Just starting out

Some version of the Latin Kings' bible was brought to Bethlehem in 2002.

According to federal court documents released after Wednesday's raids, the bible turned up about a year after Joseph Wallenberg, a ranking Latin King in Chicago, was sent to Pennsylvania to organize chapters in Bethlehem and Philadelphia.

In 2002, court records state, Luis Colon was chosen to lead the Bethlehem chapter. Colon, 26, of Allentown, is one of 12 alleged members of the Kings indicted Wednesday on charges of conspiracy to commit murder, drug and weapons charges. Eight years earlier, Wallenberg provided Colon with the "written manifesto containing the rules" of the national group, court documents state.

The manifesto is a road map to decades of gang history. Some gang websites suggest the Latin Kings' roots date to the 1940s in Chicago. At first, the gang was a way for Spanish-speaking residents to band together to protect themselves and their property. By the 1970s, some of its members had turned to crime, particularly drugs, and their activities had sparked violence.

In the 1980s, after a lengthy power struggle with members of the Chicago faction, Latin Kings chapters formed in New York and Connecticut.

Many regional factions of the Kings operate independently and have their own constitutions, according to a 2009 study commissioned by the FBI, National Drug Intelligence Center, and Bureau of Alcohol, Tobacco, Firearms and Explosives.

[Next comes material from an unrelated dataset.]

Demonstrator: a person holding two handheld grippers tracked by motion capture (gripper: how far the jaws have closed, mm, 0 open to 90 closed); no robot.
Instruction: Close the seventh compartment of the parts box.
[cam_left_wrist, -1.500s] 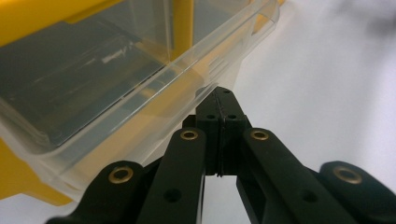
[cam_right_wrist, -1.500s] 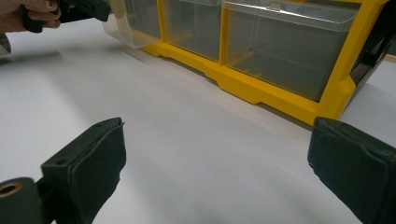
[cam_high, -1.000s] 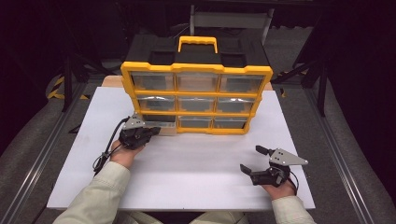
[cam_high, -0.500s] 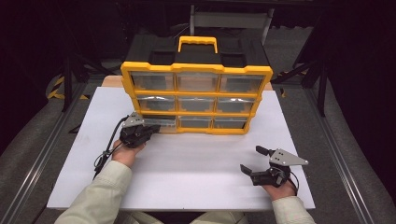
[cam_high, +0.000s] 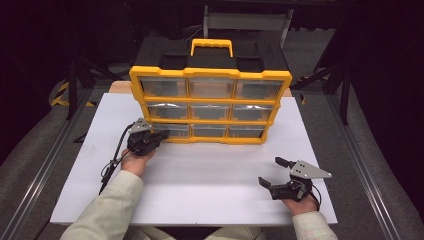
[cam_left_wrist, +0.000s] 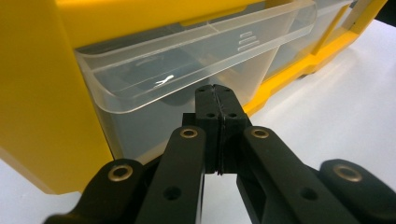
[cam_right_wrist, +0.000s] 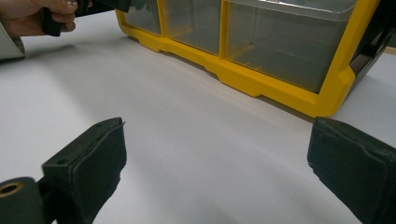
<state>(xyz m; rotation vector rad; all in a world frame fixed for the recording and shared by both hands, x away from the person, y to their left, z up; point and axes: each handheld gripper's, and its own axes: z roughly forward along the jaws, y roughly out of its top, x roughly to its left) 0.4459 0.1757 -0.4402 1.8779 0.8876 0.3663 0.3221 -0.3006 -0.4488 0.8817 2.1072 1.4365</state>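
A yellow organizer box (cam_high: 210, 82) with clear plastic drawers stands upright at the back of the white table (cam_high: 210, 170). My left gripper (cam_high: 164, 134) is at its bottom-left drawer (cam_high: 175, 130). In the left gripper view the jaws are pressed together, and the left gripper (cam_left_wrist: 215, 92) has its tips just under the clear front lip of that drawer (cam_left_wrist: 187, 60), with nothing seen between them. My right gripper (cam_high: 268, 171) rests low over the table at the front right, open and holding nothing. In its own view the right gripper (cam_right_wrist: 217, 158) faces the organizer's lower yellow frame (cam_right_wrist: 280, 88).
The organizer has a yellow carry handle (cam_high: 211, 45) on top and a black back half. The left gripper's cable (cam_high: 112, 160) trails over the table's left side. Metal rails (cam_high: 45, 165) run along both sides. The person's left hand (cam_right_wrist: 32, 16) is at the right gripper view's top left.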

The Latin Kings have regional chapters across the nation, with an estimated 20,000 members in Chicago alone and another 50,000 across the country, the report states. The Kings also have chapters in Latin America and Europe.

What sets the Kings apart from other gangs is that they consider themselves to be a community-based organization, the report states.

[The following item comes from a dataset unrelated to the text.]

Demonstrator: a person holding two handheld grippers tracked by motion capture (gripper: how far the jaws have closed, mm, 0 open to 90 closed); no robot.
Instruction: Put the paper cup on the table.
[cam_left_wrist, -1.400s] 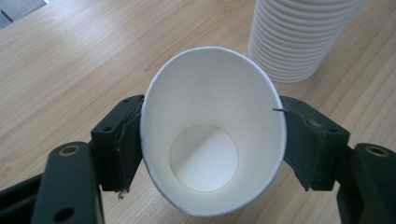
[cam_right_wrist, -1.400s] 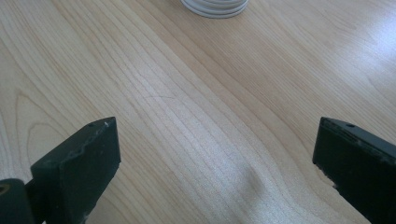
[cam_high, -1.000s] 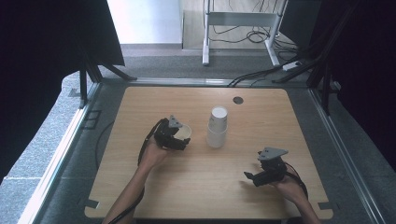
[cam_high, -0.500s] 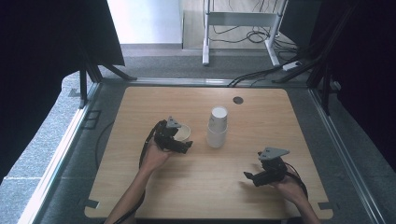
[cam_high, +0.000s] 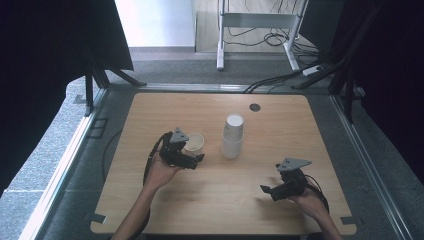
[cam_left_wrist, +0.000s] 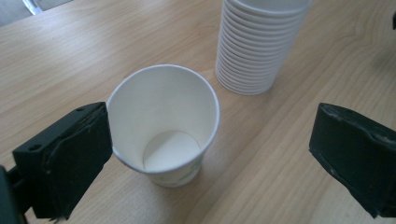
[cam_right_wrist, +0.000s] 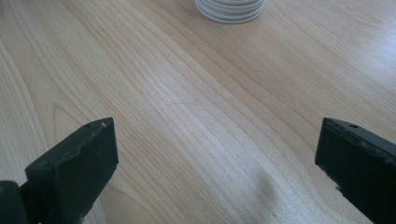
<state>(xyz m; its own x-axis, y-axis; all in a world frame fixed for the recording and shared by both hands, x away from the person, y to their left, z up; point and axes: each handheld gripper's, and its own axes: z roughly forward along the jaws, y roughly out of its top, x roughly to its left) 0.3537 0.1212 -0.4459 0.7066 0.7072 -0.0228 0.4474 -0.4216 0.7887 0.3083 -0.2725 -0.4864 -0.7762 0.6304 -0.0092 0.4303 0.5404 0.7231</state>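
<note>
Two grippers are held over a wooden table (cam_high: 150, 210), one in each of a person's hands. The left gripper (cam_high: 196, 158) is seen in the high view just beside a single paper cup (cam_high: 194, 143), which stands upright on the table to the left of a stack of paper cups (cam_high: 233, 136). In the left gripper view the single cup (cam_left_wrist: 164, 122) is found between the two black jaws, nearer the left one, whose pad lies against or just beside the rim; whether it touches cannot be told. The right jaw is well apart from the cup. These jaws have just been opening and are now spread wide, so the cup is released and stands on its own base. The stack (cam_left_wrist: 261, 42) is seen beyond it, close but apart.

The right gripper (cam_high: 267, 189) is held low near the table's front right part, well apart from both the cup and the stack. In the right gripper view its jaws are spread wide over bare wood, nothing being grasped, and the foot of the stack (cam_right_wrist: 230, 9) is seen at the top edge.
</note>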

The Kings often emphasize prayer, pride and respect, according to Know Gangs, a group that educates law enforcement and the public about gangs. They demand obedience and, law enforcement experts say they use beatings, threats and other methods of intimidation to achieve it. Members of the Bethlehem Sun Tribe, for example, have issued orders to "beat-down on sight" and "terminate on sight" members who have broken rules, according to the federal indictments.

The Kings make their money through drug sales, police say, though their rules prohibit members from using drugs harder than marijuana.

Obtaining a copy of the gang's rules is an unusual find, said Jared Lewis, founder of Know Gangs and a former Modesto, Calif., police officer. Some copies of the rules have been seized by police, such as in 2005 when the manifesto was confiscated during the arrest of 22 alleged gang members in New York.

Lewis said the gang is known for its sophisticated organization and keeping meticulous notes from meetings and internal court proceedings.

While portions of the Latin Kings' manifesto speak of spirituality, Latino pride and the importance of education, other sections detail beatings and order members to share drug sale profits, Lewis said.

"There's a lot of warm and fuzzy stuff in there, but then you'll see rules about beatings and take-out orders," Lewis said. "While they may be trying to promote a positive image, their actions speak differently."

Members who break the rules by failing to share drug sales or not respecting higher ranking members may be brought before a "court," which doles out penalties. Sometimes members are fined for their indiscretions. Other times they can be reprimanded, beaten or killed.

In the indictments released Wednesday, examples of the punishments are detailed:

On Nov. 25, 2007, the indictment states, Sun Tribe leaders held a meeting in which they decided to implement beatings as "punishments" for members who violated the manifesto.

Not even Colon, who as "King Respect" was the leader of the Bethlehem Sun Tribe, was immune to the rules, authorities say. At one meeting, at least six other men gave Colon and his top lieutenant, Jesse "King Pride" Zayas, 27, of Bethlehem, 90-second beatings for breaking some aspect of the code, the indictment states.

An unidentified member got a three-minute beating in 2007 for taking "$600 from the tribe's shared financial resources without permission," the indictment states.